PyTorch 2.0 builds on the success of the 1.x series, which has seen numerous iterations and innovations, including the move to the newly formed PyTorch Foundation, part of the Linux Foundation. PyTorch’s strength lies in its first-class Python integration, imperative style, simplicity of the API and options, and, most importantly, a highly collaborative community.

The latest version of PyTorch continues to offer the same eager mode development and user experience while fundamentally changing how PyTorch operates at the compiler level. PyTorch 2.0 provides faster performance and support for Dynamic Shapes and Distributed systems.

One of the significant features of PyTorch 2.0 is torch.compile, a new feature that improves the scalability and performance of DL PyTorch models. torch.compile is a fully additive and optional feature, which means that PyTorch 2.0 is 100% backward compatible by definition. It is built on new technologies, including:

  • TorchDynamo — captures PyTorch programs safely using Python Frame Evaluation Hooks.
  • AOTAutograd — overloads PyTorch’s autograd engine as a tracing autodiff for generating ahead-of-time backward traces.
  • PrimTorch — canonicalizes ~2000+ PyTorch operators down to a closed set of ~250 primitive operators, which developers can target to build a complete PyTorch backend.
  • TorchInductor — a deep-learning compiler that generates fast code for multiple accelerators and backends.

All of these technologies are written in Python and support dynamic shapes, making them flexible and easily hackable and lowering the barrier of entry for developers.

To validate these technologies, PyTorch used a diverse set of 163 open-source models across various machine learning domains, including image classification, object detection, image generation, NLP tasks such as language modeling, Q&A, sequence classification, recommender systems, and reinforcement learning.

Let’s dig a little deeper into the technical updates

As PyTorch models grow more complex, optimizing them for deployment can be challenging. One solution is to use a compiler to translate high-level PyTorch code into lower-level, hardware-specific instructions, resulting in faster and more efficient code.

Over the years, PyTorch has developed several compiler projects to tackle this challenge. In this article, we’ll dive into the PyTorch compiler’s three main parts and explore some of PyTorch’s latest developments in this field.

Figure 1. The PyTorch compilation process — Image Source

Graph Acquisition

Graph acquisition is the process of capturing a PyTorch model’s computation graph. In the past, PyTorch has built several graph acquisition tools like torch.jit.trace, Torchscript, FX tracing, and Lazy Tensors. However, none of these tools provided the right balance between flexibility and speed. TorchScript, for example, required significant code changes and was a non-starter for many PyTorch users.

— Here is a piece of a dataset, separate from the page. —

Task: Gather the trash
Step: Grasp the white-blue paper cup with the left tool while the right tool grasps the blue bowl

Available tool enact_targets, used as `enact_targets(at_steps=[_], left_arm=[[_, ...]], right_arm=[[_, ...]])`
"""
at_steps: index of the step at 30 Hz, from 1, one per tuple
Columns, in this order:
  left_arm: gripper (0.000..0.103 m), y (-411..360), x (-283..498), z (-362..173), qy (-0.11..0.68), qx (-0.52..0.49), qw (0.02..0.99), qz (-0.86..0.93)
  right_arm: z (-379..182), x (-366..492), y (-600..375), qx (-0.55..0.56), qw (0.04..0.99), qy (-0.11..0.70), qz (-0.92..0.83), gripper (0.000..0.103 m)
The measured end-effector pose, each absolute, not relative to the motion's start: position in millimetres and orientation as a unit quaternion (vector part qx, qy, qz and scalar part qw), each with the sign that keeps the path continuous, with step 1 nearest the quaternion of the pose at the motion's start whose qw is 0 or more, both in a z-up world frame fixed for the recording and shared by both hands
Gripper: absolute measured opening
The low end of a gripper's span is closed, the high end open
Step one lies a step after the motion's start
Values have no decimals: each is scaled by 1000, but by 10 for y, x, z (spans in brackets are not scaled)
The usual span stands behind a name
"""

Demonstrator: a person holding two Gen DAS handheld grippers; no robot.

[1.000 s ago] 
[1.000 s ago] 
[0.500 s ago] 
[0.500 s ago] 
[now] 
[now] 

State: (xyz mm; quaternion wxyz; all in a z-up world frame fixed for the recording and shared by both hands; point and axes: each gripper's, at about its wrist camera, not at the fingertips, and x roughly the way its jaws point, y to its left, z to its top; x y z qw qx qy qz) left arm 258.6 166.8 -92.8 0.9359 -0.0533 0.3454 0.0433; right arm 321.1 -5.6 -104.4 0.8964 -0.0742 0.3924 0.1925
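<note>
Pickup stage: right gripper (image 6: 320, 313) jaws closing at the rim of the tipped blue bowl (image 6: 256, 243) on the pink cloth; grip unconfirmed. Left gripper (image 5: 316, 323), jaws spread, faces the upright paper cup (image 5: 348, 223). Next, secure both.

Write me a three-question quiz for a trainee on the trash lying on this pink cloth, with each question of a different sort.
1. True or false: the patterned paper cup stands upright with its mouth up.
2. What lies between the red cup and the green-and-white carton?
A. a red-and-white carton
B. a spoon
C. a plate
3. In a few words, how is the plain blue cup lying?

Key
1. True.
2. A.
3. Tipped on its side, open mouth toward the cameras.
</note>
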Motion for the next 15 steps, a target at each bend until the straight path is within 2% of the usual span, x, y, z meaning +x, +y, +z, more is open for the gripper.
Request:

Earlier this year, PyTorch introduced TorchDynamo, a new approach that uses a CPython feature called the Frame Evaluation API. This approach acquired the graph 99% of the time, correctly and safely, with negligible overhead. It also did not require changes to the original code, providing flexibility and speed in one tool.

Graph Lowering

Graph lowering is the process of converting high-level code into lower-level code, typically in the form of an intermediate representation (IR). PyTorch’s TorchInductor project takes inspiration from how PyTorch users write high-performance custom kernels, increasingly using the Triton language. TorchInductor uses a pythonic define-by-run loop level IR to map PyTorch models automatically into generated Triton code on GPUs and C++/OpenMP on CPUs. It contains only ~50 operators and is implemented in Python, making it easily hackable and extensible.

Graph Compilation

Graph compilation is the process of translating an IR into hardware-specific instructions. For PyTorch 2.0, PyTorch introduced AOTAutograd, a tool that captures user-level code and backpropagation. AOTAutograd leverages PyTorch’s torch_dispatch extensibility mechanism to trace through the Autograd engine, allowing for the capture of the backward pass “ahead of time.” This tool accelerates the forward and backward pass using TorchInductor, resulting in faster and more efficient training.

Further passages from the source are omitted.